WHAT YOU HAVE TO DO:
Could you restate word for word the lines running from the one with "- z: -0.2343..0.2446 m" to the end of the data, both ends included, but without pictures?

DATA EXTRACT:

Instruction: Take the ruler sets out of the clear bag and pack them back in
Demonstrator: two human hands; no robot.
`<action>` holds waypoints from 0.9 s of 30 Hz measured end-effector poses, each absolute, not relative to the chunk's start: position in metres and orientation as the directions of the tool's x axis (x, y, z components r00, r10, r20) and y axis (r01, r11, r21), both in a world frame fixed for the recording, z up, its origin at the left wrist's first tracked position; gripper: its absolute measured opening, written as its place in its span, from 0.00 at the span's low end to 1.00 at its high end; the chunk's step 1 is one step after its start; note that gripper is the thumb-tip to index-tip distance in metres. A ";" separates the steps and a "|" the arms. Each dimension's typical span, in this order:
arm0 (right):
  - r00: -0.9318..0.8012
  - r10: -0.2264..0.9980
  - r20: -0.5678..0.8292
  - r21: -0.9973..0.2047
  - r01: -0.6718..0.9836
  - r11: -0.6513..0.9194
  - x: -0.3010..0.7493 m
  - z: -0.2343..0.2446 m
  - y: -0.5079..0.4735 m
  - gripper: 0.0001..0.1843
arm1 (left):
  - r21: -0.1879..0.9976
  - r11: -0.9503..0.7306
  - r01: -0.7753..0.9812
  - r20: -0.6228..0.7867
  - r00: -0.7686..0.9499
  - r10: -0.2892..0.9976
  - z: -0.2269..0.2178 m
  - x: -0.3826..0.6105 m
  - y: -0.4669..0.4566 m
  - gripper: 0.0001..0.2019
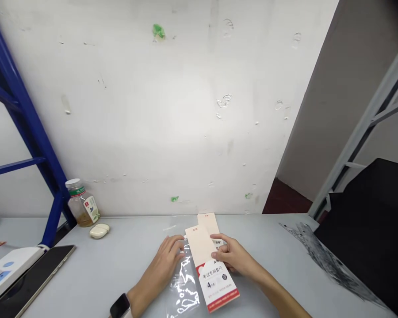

EXERCISE SOLUTION:
  - z: -0.2343..0.2446 m
  - y: -0.5079..0.4735 m
  - gripper: 0.0001..0.1843
arm1 (left):
  - r21: -0.1879..0.9976
  - r11: -0.9503..0.7306
  - r01: -0.7753..0.9812
  - r20: -0.6228..0.7867
  - r00: -0.7686..0.9499
  - r10: -0.2892..0.9976
  - z: -0.2269..0.2178 m
  - x: -0.3826..0.6105 m
  - y: -0.4669..0.4566 m
  - gripper: 0.0001..0.2019

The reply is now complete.